- **EXERCISE REQUIREMENTS**
Write out the data again exactly, skipping every picture.

- **RAW DATA**
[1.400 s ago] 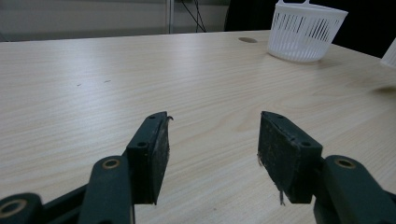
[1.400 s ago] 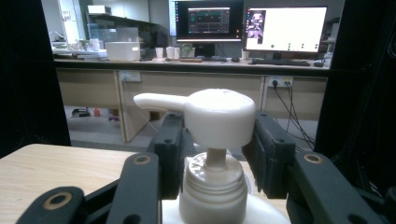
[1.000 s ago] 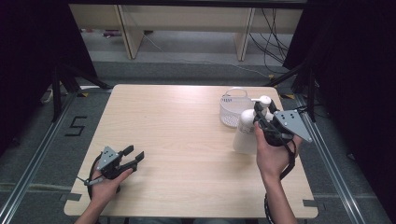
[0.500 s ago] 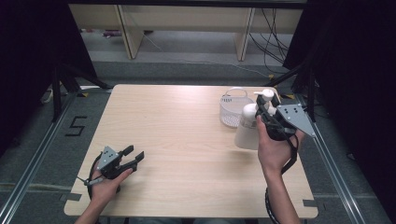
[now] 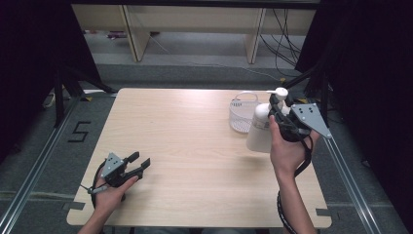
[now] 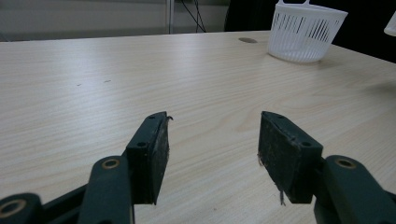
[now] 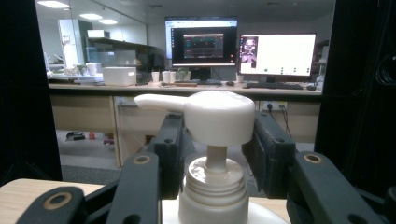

- **REPLY TO THE EXERCISE**
[1.400 s ago] 
[1.400 s ago] 
[1.000 s ago] 
[0.500 s ago] 
[now] 
[now] 
[now] 

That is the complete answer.